WORK TO COMPLETE –
Could you return the full listing, every line exactly as given?

---- SUPPLIED INFORMATION

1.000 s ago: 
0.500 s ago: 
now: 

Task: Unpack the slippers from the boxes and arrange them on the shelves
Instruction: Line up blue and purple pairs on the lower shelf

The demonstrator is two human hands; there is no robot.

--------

RESULT FOR THIS EXERCISE –
1.000 s ago: 
0.500 s ago: 
now: 

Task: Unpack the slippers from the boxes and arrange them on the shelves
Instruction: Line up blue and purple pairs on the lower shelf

The demonstrator is two human hands; there is no robot.

The response above is complete.